§ What is needed
When you reproduce the listing, keep every word as it is and drop the pictures.

§ Dataset section
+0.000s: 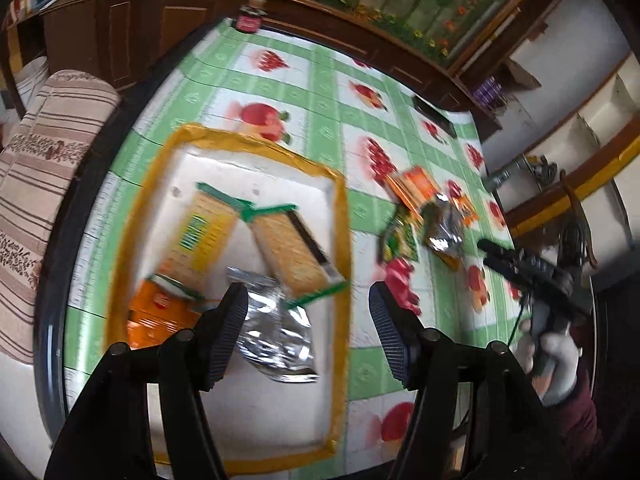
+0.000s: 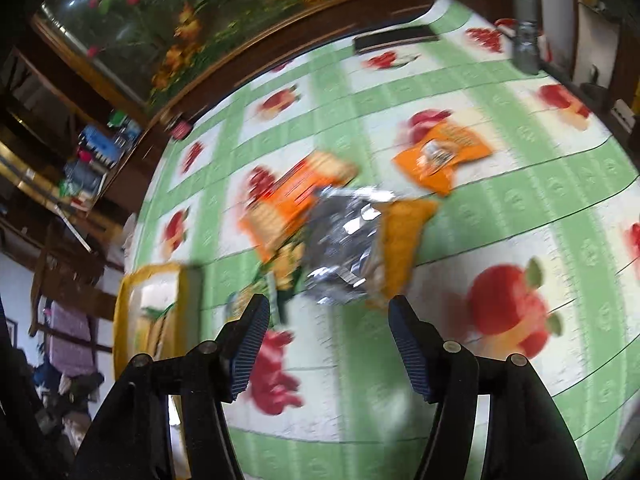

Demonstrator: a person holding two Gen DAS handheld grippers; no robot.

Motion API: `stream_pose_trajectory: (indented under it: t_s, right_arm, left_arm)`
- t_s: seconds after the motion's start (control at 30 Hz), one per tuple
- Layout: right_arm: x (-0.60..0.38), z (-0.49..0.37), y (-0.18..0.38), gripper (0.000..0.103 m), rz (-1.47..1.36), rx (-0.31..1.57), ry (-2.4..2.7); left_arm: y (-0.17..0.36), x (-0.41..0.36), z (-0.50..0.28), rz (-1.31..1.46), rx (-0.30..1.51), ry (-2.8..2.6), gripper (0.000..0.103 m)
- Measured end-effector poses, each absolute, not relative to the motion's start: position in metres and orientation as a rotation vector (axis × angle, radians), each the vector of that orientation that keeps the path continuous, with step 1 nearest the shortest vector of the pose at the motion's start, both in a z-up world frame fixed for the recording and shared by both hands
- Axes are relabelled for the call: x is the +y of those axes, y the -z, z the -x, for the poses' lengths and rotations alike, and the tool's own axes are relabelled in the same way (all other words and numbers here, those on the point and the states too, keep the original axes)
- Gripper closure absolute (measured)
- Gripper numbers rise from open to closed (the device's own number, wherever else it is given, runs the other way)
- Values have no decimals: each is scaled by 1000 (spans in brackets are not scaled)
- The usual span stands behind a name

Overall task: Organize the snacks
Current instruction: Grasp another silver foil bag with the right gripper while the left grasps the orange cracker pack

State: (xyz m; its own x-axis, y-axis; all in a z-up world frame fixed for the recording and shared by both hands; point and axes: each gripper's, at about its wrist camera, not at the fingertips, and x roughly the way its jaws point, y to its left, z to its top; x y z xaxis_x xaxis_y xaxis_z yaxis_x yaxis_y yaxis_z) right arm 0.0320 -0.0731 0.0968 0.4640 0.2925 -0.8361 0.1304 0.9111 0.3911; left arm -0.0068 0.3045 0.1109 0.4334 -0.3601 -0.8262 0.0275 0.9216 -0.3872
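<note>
A white tray with a yellow rim (image 1: 342, 216) sits on the fruit-print tablecloth. In it lie two yellow cracker packs (image 1: 200, 236), an orange pack (image 1: 160, 316) and a silver foil pack (image 1: 276, 332). My left gripper (image 1: 308, 332) is open above the tray, the foil pack below and between its fingers, untouched. A pile of loose snacks lies on the cloth: a silver pack (image 2: 344, 236), orange packs (image 2: 440, 156) and a green one (image 2: 276, 280). My right gripper (image 2: 326, 344) is open just short of that pile, and shows in the left wrist view (image 1: 532, 276).
A dark flat remote-like object (image 2: 394, 38) lies at the table's far side. A jar (image 1: 251, 16) stands at a far corner. A grey bottle (image 2: 526, 20) stands at the far right. A striped cushioned seat (image 1: 44, 184) is left of the table. Wooden cabinets line the back.
</note>
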Motion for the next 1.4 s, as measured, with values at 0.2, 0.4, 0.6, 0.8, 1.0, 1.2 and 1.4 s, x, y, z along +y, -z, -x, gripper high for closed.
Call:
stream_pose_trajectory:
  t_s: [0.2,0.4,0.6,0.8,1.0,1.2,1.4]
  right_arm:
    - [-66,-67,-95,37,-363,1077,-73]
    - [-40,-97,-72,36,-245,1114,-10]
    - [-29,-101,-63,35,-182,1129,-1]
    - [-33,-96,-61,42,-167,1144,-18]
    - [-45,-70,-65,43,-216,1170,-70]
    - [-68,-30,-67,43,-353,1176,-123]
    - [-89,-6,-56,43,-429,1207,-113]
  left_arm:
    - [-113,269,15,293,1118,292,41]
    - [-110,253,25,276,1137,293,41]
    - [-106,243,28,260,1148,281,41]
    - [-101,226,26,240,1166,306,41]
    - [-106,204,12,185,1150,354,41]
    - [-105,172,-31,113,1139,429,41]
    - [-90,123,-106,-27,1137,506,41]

§ Exercise answer
+0.000s: 
+0.000s: 

Demonstrator: a person holding two Gen DAS handheld grippers; no robot.

Motion API: `stream_pose_trajectory: (indented under it: t_s, right_arm, left_arm)`
- t_s: seconds after the motion's start (control at 30 Hz), one per tuple
- Layout: right_arm: x (-0.60..0.38), z (-0.49..0.37), y (-0.18..0.38), gripper (0.000..0.103 m), rz (-1.47..1.36), rx (-0.31..1.57), ry (-2.4..2.7); left_arm: y (-0.17..0.36), x (-0.41..0.36), z (-0.50..0.28), rz (-1.31..1.46), rx (-0.30..1.51), ry (-2.8..2.6), gripper (0.000..0.103 m)
- Measured end-effector poses, each absolute, not relative to the motion's start: position in metres and orientation as a rotation vector (axis × angle, radians), each the vector of that orientation that keeps the path continuous, with step 1 nearest the shortest vector of the pose at the motion's start, both in a z-up world frame fixed for the recording and shared by both hands
- Axes are relabelled for the call: x is the +y of those axes, y the -z, z the -x, for the poses' lengths and rotations alike, and the tool's own axes are relabelled in the same way (all other words and numbers here, those on the point and the states too, keep the original axes)
- Gripper closure absolute (measured)
- Gripper numbers rise from open to closed (the device's own number, wherever else it is given, runs the other way)
- Values have no decimals: each is scaled by 1000 (spans in brackets are not scaled)
- The usual span stands behind a name

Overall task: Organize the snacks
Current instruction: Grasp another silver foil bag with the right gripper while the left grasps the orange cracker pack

State: (xyz m; its own x-axis, y-axis; all in a z-up world frame fixed for the recording and shared by both hands; point and axes: each gripper's, at about its wrist camera, not at the fingertips, and x roughly the way its jaws point, y to its left, z to its top; x y z xaxis_x xaxis_y xaxis_z yaxis_x yaxis_y yaxis_z) right arm 0.0320 -0.0731 0.0968 0.4640 0.2925 -0.8361 0.1304 0.9111 0.3911; left arm -0.0068 0.3045 0.1109 0.4334 -0.3601 -0.8262 0.0275 0.9216 -0.3872
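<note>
A white tray with a yellow rim (image 1: 342, 216) sits on the fruit-print tablecloth. In it lie two yellow cracker packs (image 1: 200, 236), an orange pack (image 1: 160, 316) and a silver foil pack (image 1: 276, 332). My left gripper (image 1: 308, 332) is open above the tray, the foil pack below and between its fingers, untouched. A pile of loose snacks lies on the cloth: a silver pack (image 2: 344, 236), orange packs (image 2: 440, 156) and a green one (image 2: 276, 280). My right gripper (image 2: 326, 344) is open just short of that pile, and shows in the left wrist view (image 1: 532, 276).
A dark flat remote-like object (image 2: 394, 38) lies at the table's far side. A jar (image 1: 251, 16) stands at a far corner. A grey bottle (image 2: 526, 20) stands at the far right. A striped cushioned seat (image 1: 44, 184) is left of the table. Wooden cabinets line the back.
</note>
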Motion for the next 1.4 s, as measured, with values at 0.2, 0.4, 0.6, 0.8, 1.0, 1.2 and 1.4 s, x, y, z along +y, -z, -x, gripper high for closed.
Call:
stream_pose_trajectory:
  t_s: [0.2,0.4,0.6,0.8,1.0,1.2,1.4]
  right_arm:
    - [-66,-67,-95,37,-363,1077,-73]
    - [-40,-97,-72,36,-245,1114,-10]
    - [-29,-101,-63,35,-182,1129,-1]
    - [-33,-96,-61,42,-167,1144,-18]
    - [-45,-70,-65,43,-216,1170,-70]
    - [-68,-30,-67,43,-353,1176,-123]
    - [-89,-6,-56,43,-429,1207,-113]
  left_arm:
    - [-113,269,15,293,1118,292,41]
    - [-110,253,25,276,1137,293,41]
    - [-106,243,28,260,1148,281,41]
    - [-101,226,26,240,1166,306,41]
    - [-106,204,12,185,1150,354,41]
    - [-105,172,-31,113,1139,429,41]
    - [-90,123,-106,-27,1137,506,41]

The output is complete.